Sends an OTP to an email address or phone number.
import { server } from "@turnkey/sdk-server";

const result = await server.sendOtp({
  contact: "user@example.com",
  otpType: "OTP_TYPE_EMAIL",
  appName: "My App",
});
// result.otpId — pass to verifyOtp
Verifies an OTP code and returns a verificationToken.
import { server } from "@turnkey/sdk-server";

const result = await server.verifyOtp({
  otpId: "otp_id_from_sendOtp",
  otpCode: "123456",
  sessionLengthSeconds: 900,
});
// result.verificationToken — pass to otpLogin
Exchanges an OIDC token for a Turnkey session.
import { server } from "@turnkey/sdk-server";

const result = await server.oauthLogin({
  suborgID: userSuborgId,
  oidcToken: "<oidc-token>",
  publicKey: "<ephemeral-public-key>",
  sessionLengthSeconds: 900,
});
// result.session
Looks up sub-organization IDs by a filter (email, phone, OIDC token, or public key).
import { server } from "@turnkey/sdk-server";

const result = await server.getSuborgs({
  filterType: "EMAIL",
  filterValue: "user@example.com",
});
// result.organizationIds — array of matching sub-org IDs
Looks up a sub-organization and creates one if it does not exist.
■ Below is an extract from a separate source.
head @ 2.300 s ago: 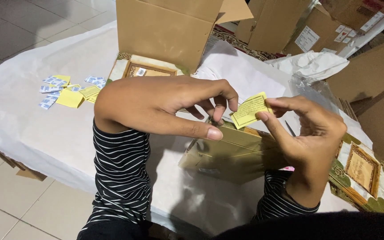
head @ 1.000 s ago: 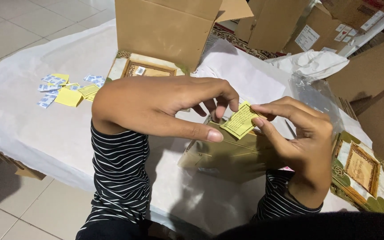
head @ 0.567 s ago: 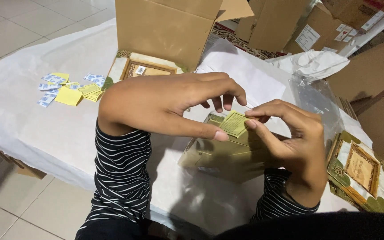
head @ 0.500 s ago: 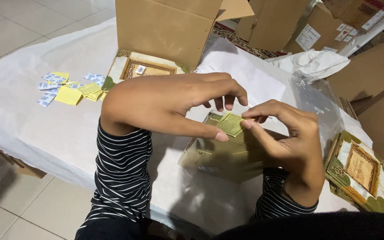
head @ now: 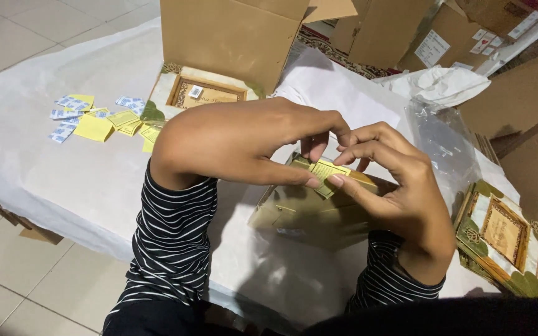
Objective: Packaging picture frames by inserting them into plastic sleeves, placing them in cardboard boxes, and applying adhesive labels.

Useful for sign-up / log-in flows that require a single call.
import { server } from "@turnkey/sdk-server";

const result = await server.getOrCreateSuborg({
  filterType: "EMAIL",
  filterValue: "user@example.com",
  additionalData: {
    email: "user@example.com",
  },
});
// result.subOrganizationIds — array with one or more IDs

How the proxy works

1

Browser sends a request

The @turnkey/react-wallet-kit client sends a POST request to your proxy endpoint with a { methodName, params } body.
2

Server validates the method

expressProxyHandler or nextProxyHandler checks that methodName is in allowedMethods. Unlisted methods are rejected with 401 Unauthorized.
3

Server signs and forwards

The handler calls apiClient()[methodName](...params), which stamps the request with your organization’s API key and sends it to https://api.turnkey.com.
4

Response returned to browser

The Turnkey API response is forwarded back to the browser as JSON.